Structurally, the movie blends three thematically intertwined narratives—one past, one present, and one fictionalized—in a style reminiscent of Darren Aronofsky’s “The Fountain.” Ford seamlessly cuts between flashbacks to Susan and Sheffield’s marriage, Susan’s present-day life amid the galas of upper-crust Los Angeles, and the grim storyline of Sheffield’s novel.

For the most part, these threads mesh beautifully: Ford has crafted a richly textured film with superb production values, gorgeous music, and haunting cinematography. Imagine the styles of Terrence Malick and David Fincher overlapping, and you’ll have a good idea of what “Nocturnal Animals” feels like.

The film’s two core plotlines—the stories of Susan and Hastings—could not be more different visually. The former is spare, minimalistic, and highbrow, like an Apple store or contemporary law firm. The latter is gritty and dingy, with a saturated color palette, evoking comparisons to the Coen Brothers’ “No Country for Old Men.” Yet instead of clashing, they complement each other. Whether intentionally or not, Ford has successfully generated visual motifs for both neoliberal and populist America, reflecting the two radically distinct cultures that coexist in contemporary life.

What Is ‘Nocturnal Animals’ Really About?

Unfortunately, thematically speaking, “Nocturnal Animals” is on less steady ground. In the most straightforward reading, this is a story about the concepts of strength and weakness as they relate to masculine identity.
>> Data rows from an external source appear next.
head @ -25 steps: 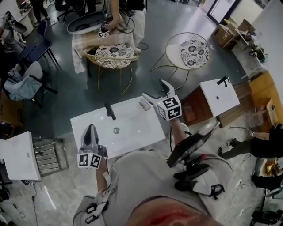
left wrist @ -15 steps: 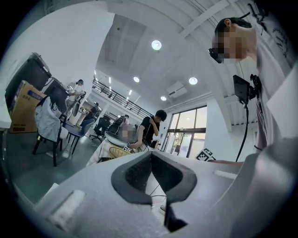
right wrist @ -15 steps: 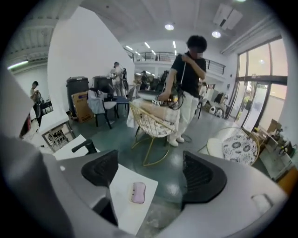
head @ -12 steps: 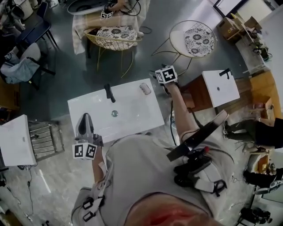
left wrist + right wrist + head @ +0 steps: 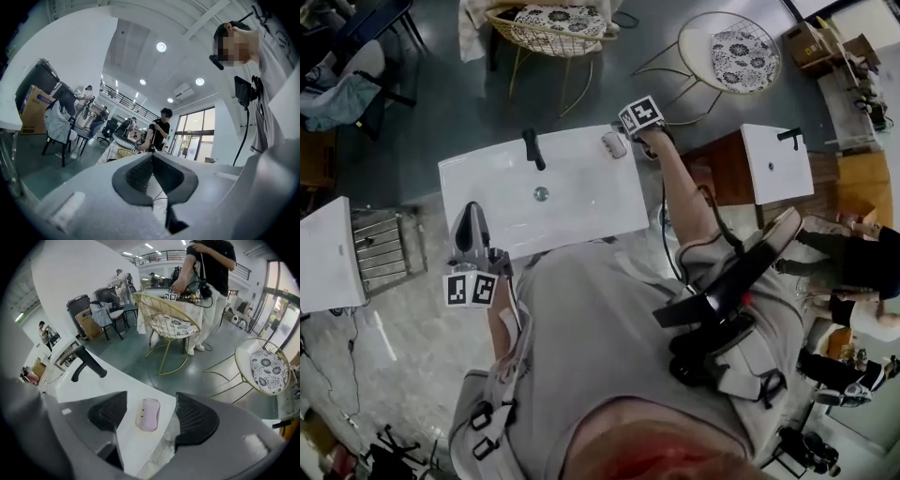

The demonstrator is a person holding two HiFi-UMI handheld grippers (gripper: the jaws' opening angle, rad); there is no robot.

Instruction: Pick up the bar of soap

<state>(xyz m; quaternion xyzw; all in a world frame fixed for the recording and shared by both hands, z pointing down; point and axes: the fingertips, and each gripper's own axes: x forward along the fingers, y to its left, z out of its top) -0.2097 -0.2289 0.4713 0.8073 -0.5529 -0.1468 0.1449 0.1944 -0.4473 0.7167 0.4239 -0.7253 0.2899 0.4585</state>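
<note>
The pale pink bar of soap [image 5: 613, 143] lies on the far right corner of the white sink [image 5: 581, 220]. In the right gripper view the soap [image 5: 147, 414] sits between the two dark pads [image 5: 108, 411], with a gap on each side. My right gripper [image 5: 628, 131] [image 5: 150, 420] points steeply down over it. Its jaws have just been closing and still stand apart from the soap. My left gripper [image 5: 472, 230] [image 5: 152, 173] is held level at the sink's near left edge, with its pads shut together on nothing.
A black faucet [image 5: 532, 148] [image 5: 86, 363] stands at the sink's back rim, with a drain [image 5: 541, 194] in the basin. Beyond are a yellow wire chair [image 5: 548, 23] and a round cushioned chair [image 5: 731, 47]. A second white sink unit [image 5: 776, 161] stands to the right, a metal rack [image 5: 380, 248] to the left.
My right gripper has dropped from above the sink to the soap at the far right corner and tilted downward. The left gripper has shifted slightly along the sink's near edge.
</note>
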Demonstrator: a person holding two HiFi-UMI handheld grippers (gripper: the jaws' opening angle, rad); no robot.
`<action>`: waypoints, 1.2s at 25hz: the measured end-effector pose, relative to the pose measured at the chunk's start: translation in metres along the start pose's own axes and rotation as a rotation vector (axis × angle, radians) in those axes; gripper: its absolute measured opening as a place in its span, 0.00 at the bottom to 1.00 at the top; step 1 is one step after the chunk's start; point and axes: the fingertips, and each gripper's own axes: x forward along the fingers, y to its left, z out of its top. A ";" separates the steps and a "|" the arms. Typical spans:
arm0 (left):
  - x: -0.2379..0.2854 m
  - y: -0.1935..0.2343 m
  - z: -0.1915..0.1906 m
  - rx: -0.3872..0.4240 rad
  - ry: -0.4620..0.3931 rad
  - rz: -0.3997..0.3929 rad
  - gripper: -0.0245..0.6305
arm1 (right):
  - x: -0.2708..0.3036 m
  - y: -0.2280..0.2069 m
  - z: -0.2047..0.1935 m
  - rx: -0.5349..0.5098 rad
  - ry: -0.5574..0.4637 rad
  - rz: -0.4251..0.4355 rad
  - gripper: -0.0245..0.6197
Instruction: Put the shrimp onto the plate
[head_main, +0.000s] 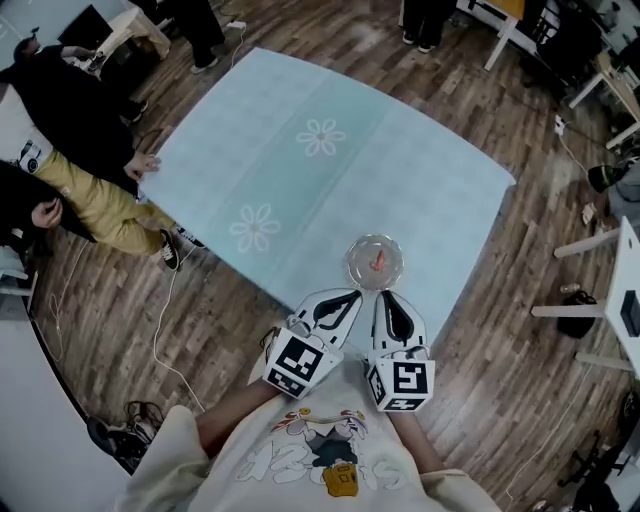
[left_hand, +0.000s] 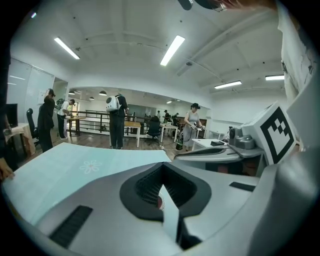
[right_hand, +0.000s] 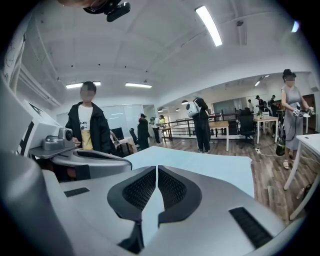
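Note:
A small orange shrimp (head_main: 378, 261) lies in a clear round plate (head_main: 362, 272) near the front edge of the table. Just in front of the plate, my left gripper (head_main: 354, 294) and right gripper (head_main: 384, 294) sit side by side with their tips pointing at it. Both are shut with nothing held. In the left gripper view the jaws of the left gripper (left_hand: 161, 172) meet at the tip, and a speck of red shows through the slit below. The right gripper (right_hand: 157, 170) has its ribbed pads (right_hand: 140, 189) almost touching over the pale cloth.
A light blue cloth with white flower prints (head_main: 320, 137) covers the table (head_main: 300, 190). A person in yellow trousers (head_main: 95, 205) crouches at the table's left corner with a hand (head_main: 145, 165) on it. White desks (head_main: 610, 290) stand to the right on the wooden floor.

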 end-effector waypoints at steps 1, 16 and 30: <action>0.001 -0.004 -0.001 0.006 0.004 -0.004 0.03 | 0.000 0.001 -0.002 -0.001 0.008 0.005 0.09; 0.002 0.007 0.000 -0.006 0.015 0.081 0.03 | 0.001 0.000 0.009 0.002 -0.039 0.020 0.08; 0.030 0.001 -0.008 0.032 0.067 0.028 0.03 | 0.013 -0.023 0.002 0.065 -0.031 0.012 0.08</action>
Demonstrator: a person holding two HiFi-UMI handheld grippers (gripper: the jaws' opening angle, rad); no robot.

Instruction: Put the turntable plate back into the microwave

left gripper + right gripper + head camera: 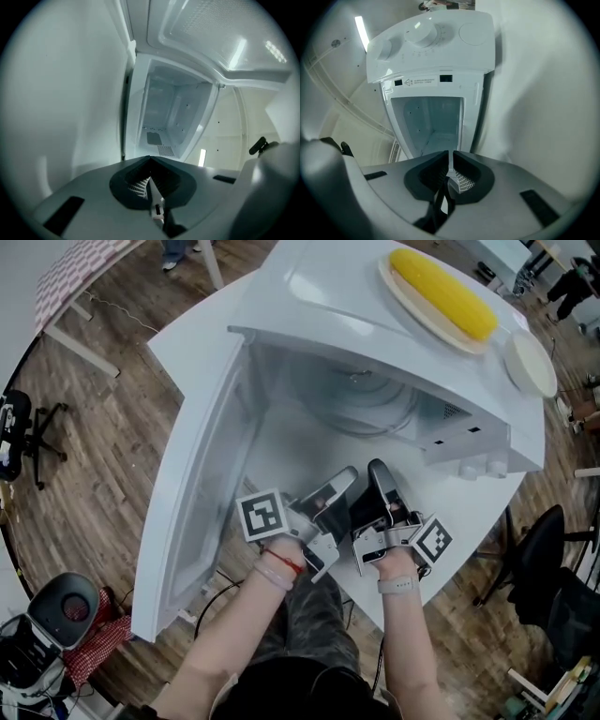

Sheffield is clearly tormented by what he views as a lack of fortitude in himself—a vice that poisoned his prior relationship with Susan and that, in turn, hamstrings his fictional avatar. Over and over, we see Sheffield, or his literary counterpart, fail to display the resilience and resolve necessary to take ownership of his circumstances—a pattern of failure that gives rise to an achingly painful, and deeply memorable, present-day conclusion.

“Nocturnal Animals,” however, wants to have more to say than just “people are troubled and will endlessly castigate themselves.” This is a movie that positively seethes with baroque intensity, and it ought to be analyzed on a deeper level.

A better, and subtler, reading of “Nocturnal Animals” centers on the relationship between individuals and art, and the quest for meaning that underlies any act of creation: is art a means of exorcising our demons, or immortalizing them?

‘Nocturnal Animals’ and Our Relationship to Art

The movie opens with a garish image: a morbidly obese dancer performing a series of slow-motion routines. When the camera zooms out, the audience realizes that these routines are projected on individual screens, forming one of the art exhibitions curated by Susan. In an early, almost throwaway conversation, Susan laments the perceived meaninglessness of her life’s work and the vapidity of what passes for sophisticated art.

The soulless sterility of Susan’s gallery clashes violently with the passionate intensity animating Sheffield’s novel. Though uneven, and suffused with tortured energy that never finds a proper outlet, Sheffield’s novel derives its emotional power from foundational human experiences—real love, real pain, and real inner torment.

This theme can even be read as an ironic critique of “Nocturnal Animals” itself: this is clearly a film directed at art-house audiences, lacking many of the tropes and easy resolutions common to Hollywood blockbusters. But, like Susan’s art, it also lacks the willingness to let its themes bite deeply by tapping into universal human experiences—the joys and sorrows that themselves give rise to popular tropes, like a hero defending his family or a good man refusing to succumb to rage.

It bears mention that this is in no way a movie that will appeal to all audiences. Like other neo-noir films with a similar aesthetic and tone—Aronofsky’s “Black Swan” or Nicolas Winding Refn’s “The Neon Demon”—“Nocturnal Animals” is a film that is experienced, never fully enjoyed. Even though I am a great fan of this genre, I still can’t say exactly whether I genuinely liked this movie or not. But when viewed as a meditation on the relationship between humanity and art, and as a memorable vision of the distance that separates one America from another,  “Nocturnal Animals” succeeds with flying colors.